The ICC intends to divide Test cricket into two divisions of six teams each resulting in strength versus strength system. This is an important decision for the future of Test cricket, as all the Test playing nations are not of the same level of strength. With the current system certain Test series are sub-standard and attract little or no interest.
Also, it will prevent the problem that some of the major Test-playing nations like India do not play the other Test nations on a regular basis because of commercial interests. This was the major shortcoming of what was called the “Future Tours Programme”, which has now been scrapped. The new system will give Test cricket a structure that currently does not exist.
The second major decision is to create a Test League with a final every four years to give Test cricket context. This is a good idea, but it will be interesting to see how the mechanics of such a league work. The nature of Test cricket does not lend itself to a tournament style format.
It will also be interesting to see how the iconic Ashes Series will be accommodated should the ICC approve these far-reaching decisions. Australia and England will ensure that the Ashes Series is protected before they are party to such far-reaching decisions.
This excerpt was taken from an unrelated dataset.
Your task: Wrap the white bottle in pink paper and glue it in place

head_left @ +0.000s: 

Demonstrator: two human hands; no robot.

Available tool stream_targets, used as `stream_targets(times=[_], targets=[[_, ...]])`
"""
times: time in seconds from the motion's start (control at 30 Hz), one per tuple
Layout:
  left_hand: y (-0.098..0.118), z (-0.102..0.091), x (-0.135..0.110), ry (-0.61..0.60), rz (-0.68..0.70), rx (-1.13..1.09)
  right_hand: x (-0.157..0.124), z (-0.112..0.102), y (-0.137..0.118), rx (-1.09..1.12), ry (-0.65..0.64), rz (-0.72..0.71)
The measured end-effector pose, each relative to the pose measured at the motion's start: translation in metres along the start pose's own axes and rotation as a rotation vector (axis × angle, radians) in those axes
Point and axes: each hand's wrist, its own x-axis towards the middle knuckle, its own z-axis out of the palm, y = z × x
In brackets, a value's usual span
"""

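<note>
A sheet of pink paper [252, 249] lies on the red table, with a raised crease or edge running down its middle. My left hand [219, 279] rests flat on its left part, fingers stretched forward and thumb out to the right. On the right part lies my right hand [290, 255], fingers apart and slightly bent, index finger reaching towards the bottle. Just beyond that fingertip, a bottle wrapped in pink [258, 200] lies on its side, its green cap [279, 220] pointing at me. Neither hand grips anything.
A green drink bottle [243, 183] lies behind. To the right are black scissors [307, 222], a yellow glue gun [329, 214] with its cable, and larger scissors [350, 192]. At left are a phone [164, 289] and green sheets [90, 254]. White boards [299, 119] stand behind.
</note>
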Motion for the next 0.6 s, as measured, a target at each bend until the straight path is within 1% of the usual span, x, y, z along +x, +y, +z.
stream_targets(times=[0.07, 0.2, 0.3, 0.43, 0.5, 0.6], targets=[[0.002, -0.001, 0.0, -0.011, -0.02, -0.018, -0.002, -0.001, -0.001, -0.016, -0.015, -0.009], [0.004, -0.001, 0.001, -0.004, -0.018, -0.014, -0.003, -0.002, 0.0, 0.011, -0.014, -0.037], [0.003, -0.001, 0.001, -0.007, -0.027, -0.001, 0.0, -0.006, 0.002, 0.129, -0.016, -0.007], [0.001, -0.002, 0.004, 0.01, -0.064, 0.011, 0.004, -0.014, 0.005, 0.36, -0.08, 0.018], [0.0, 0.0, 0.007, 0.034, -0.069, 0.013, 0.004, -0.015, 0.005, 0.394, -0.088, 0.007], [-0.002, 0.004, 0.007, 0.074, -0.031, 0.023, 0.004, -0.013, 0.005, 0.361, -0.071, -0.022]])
The one area where there is concern is the growing support for four-day Test cricket. This is an ill thought out concept and could ruin Test cricket with the danger of too many drawn matches. The fifth day is the insurance against bad weather and pitches that go flat because of high temperatures, and nothing else. Also, four-day Tests will radically and negatively change the flagship Test series, the Ashes. The ICC should not entertain this ill-conceived idea.
Both strategic changes, if approved by the ICC Board, will bring a new, fresh look to Test cricket in the modern era and enable it to hold its own against the white-ball game.